In Indian Outsourcers: Open Source's Best Friend or Worst Enemy, Burnham describes the latest chapter in the open source story as the battle between outsourcers and Open Sourcers over support profits.
Having myself been part of what he describes as the first chapter, I'd wish that he (and others) go back and recall some of the early discussions of Open Source business models, before the support side was anointed as the One True Model with Redhat - there was tactical AND strategic sides both at that time.
But what he's describing is the endgame for the tactical side - read more...
Burnham writes of an outsourcer who not only integrates open source solutions on contract, but then will support them including the open source elements together for $10/hour, cutting out the open source creators support revenue stream as well. He suggests this means that following the obvious example of Oracle eating RedHat's support lunch, outsourcers will take an increasing cut of the support profits away from open source products.

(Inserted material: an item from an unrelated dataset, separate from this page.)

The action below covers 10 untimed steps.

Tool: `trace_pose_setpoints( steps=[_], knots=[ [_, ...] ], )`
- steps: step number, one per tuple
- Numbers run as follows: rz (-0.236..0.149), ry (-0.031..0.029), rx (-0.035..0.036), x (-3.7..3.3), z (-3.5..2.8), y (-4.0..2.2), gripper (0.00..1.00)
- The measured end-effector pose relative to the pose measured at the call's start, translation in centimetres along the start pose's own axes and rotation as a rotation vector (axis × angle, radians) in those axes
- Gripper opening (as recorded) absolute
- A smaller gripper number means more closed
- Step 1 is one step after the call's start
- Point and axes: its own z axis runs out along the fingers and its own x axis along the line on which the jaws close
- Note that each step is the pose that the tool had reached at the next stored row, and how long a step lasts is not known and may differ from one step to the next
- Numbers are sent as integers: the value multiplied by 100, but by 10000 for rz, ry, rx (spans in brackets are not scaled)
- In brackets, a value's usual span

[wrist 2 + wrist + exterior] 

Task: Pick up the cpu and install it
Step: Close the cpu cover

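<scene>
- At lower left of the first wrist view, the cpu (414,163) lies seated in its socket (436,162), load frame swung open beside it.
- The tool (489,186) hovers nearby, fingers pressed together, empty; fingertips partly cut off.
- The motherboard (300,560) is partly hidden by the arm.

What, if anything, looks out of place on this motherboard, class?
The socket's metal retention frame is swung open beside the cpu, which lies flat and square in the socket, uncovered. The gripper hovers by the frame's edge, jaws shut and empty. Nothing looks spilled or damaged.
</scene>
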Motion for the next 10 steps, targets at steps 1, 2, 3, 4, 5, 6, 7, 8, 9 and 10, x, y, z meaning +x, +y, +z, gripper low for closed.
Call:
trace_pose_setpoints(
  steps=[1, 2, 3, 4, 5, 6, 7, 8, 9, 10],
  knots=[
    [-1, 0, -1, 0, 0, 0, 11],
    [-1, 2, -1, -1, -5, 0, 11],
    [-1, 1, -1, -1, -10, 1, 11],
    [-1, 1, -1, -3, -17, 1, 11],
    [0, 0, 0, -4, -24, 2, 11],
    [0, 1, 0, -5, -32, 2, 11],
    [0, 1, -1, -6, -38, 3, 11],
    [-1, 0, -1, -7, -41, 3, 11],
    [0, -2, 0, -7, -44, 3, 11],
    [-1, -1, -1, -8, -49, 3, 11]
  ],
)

Open source has long been cannibalistic, with less aggressive ones having been eaten by more aggressive ones - just the law of the jungle. Some have even obfuscated products intentionally to make it more difficult to support by other parties. Ironically, its often the clarity of open source over proprietary ones that allow them to outmaneuver and win accounts, because its easier to integrate.

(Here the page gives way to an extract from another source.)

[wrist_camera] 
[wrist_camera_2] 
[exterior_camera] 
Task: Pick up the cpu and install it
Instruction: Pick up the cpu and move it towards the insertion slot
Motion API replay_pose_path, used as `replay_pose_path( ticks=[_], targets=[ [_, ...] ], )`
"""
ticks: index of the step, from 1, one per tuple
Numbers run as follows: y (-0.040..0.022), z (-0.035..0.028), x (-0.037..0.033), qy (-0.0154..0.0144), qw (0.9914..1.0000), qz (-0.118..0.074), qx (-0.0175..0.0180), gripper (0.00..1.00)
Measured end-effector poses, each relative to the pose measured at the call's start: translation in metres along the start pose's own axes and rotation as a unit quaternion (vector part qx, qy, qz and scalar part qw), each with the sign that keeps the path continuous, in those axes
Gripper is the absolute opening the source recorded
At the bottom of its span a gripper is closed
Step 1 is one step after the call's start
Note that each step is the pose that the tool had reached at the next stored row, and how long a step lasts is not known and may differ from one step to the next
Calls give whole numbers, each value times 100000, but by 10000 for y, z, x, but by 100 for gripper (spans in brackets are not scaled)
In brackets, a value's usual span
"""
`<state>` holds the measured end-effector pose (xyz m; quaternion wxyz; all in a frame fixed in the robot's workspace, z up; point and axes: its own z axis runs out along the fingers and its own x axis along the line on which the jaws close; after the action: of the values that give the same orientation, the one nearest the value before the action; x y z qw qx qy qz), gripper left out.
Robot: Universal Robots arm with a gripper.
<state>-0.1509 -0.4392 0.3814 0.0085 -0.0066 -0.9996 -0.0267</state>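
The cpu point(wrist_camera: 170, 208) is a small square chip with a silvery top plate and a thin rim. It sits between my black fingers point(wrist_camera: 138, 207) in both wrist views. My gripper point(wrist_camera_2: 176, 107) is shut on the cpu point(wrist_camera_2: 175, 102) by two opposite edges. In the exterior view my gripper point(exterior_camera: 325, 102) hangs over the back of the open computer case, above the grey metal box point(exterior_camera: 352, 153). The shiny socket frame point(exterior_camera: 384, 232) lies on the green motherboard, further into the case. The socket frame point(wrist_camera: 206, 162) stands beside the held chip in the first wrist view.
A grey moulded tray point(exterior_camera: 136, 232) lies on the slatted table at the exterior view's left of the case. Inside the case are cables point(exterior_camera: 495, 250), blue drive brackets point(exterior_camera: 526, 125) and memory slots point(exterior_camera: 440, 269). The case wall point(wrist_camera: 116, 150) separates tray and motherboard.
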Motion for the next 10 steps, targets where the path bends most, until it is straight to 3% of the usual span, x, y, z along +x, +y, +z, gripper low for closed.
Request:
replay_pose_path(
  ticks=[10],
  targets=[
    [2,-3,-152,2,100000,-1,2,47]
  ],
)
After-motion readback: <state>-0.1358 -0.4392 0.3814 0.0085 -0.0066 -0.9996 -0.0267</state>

The scenario of support being undercut, either by a megacorp (Oracle), an outsourcer, or even a channel partner, was long understood as a vulnerability to this business model.
Yes, this can be done competitively or cooperatively, but in the end tactically it boils down to who owns the customer owns the revenue, and who supports the support business owns the scalability of the revenue. Those that try to do both run the risk of driving up costs and becoming non-competitive to specialists.
Open Source is a horizontal business that tends to fragment as it matures, as it is perfused into the broader market. When you try to "verticalize" it, you lose many of its competitive advantages, allowing the instant opportunity for a rival to spring forth. Burnham is right to be wary of predicting futures here, but not for the reason of choosing which of two paths here.
The problem is bigger - you can't simply pursue a pure support business model for open source. You must consider the strategic side of open source - which has far greater revenue opportunities anyways. But that's a topic for another essay.